Lys Soleia’s fragrance notes are listed as follows: bergamot, lemon, palm leaves, lily, ylang-ylang, sunny fruits, tuberose, vanilla, and sunny musks. My first encounter with Lys Soleia was a few months back, at the Guerlain boutique in Paris, where I was smelling it on someone else’s skin, rather than wearing it on my own, and the top notes struck me as being green and spring-like. Then I received a decant of Lys Soleia (thank you, Jasia!) and was expecting that same translucent green start, only to find that it doesn’t happen on my skin. I can’t detect Lys Soleia’s note of palm leaves, but the fragrance does start off with an airy lemon that is the olfactory equivalent of joy—a cheerful, meringue-like burst of lemon, nothing more—quickly joined by the lily. Now lily often strikes me as a cool and misty-smelling floral, but the lily in Lys Soleia demonstrates that kind of presence only for a few moments, as it is very quickly warmed by the deeper, bananas-and-butter smell of ylang-ylang (and presumably the “summer fruits” and tuberose, which I’d be lying if I said I could detect). When the vanilla and white musk of the base accord tenderly enfolds the warm lily, the scent takes on a soft, dry cottony smell that reminds me of the aforementioned spa towel. Thought it might sound like an odd combination—tropical floral meets the hard-to-describe smell of a fluffy cotton towel—it doesn’t come off odd at all. In fact, it translates into the kind of fragrance that probably won’t ever make a person swoon, but it will make them feel pampered and carefree and, yes, pretty.

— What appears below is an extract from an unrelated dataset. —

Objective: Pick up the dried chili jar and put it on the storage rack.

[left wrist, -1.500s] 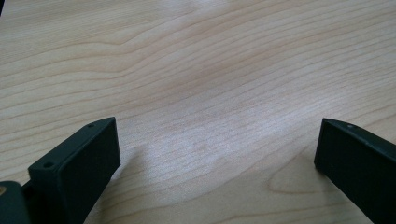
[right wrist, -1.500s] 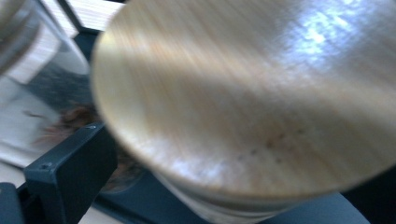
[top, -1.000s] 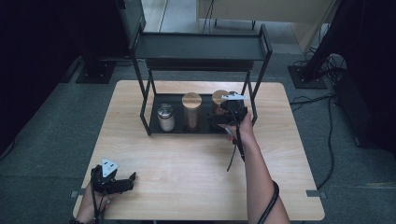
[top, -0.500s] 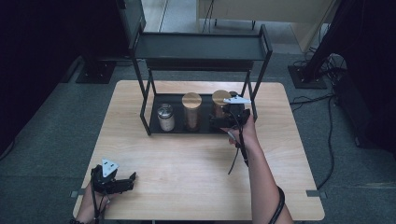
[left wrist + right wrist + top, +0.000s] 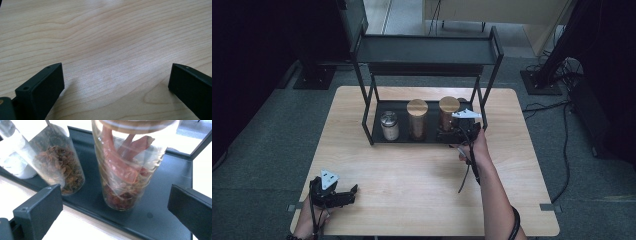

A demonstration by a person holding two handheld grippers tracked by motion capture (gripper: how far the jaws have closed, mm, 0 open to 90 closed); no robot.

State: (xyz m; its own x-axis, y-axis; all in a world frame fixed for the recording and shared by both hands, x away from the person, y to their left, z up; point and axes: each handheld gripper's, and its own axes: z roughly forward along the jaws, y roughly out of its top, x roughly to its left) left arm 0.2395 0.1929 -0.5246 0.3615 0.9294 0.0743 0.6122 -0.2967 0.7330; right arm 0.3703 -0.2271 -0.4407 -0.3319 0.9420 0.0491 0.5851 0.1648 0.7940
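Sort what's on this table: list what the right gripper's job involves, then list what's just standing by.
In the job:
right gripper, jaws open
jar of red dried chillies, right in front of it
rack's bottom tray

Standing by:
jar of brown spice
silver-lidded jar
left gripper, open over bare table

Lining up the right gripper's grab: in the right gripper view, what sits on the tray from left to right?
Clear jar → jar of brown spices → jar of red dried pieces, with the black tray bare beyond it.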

With its soft sillage and its relaxed air of femininity, Lys Soleia wears well in the heat. Whether you find summer to be like Hell’s Kitchen or, as in my case, a seasonal slice of Heaven, it’s the kind of fragrance that makes the livin’ easy at this time of year.

Guerlain Aqua Allegoria Lys Soleia can be purchased at most Guerlain counters and through online department stores like NeimanMarcus.com, where a 75-ml bottle is $61. My review is based on a decant sent by my perfume-blogging friend Jasia (also known as Asali on the blogs).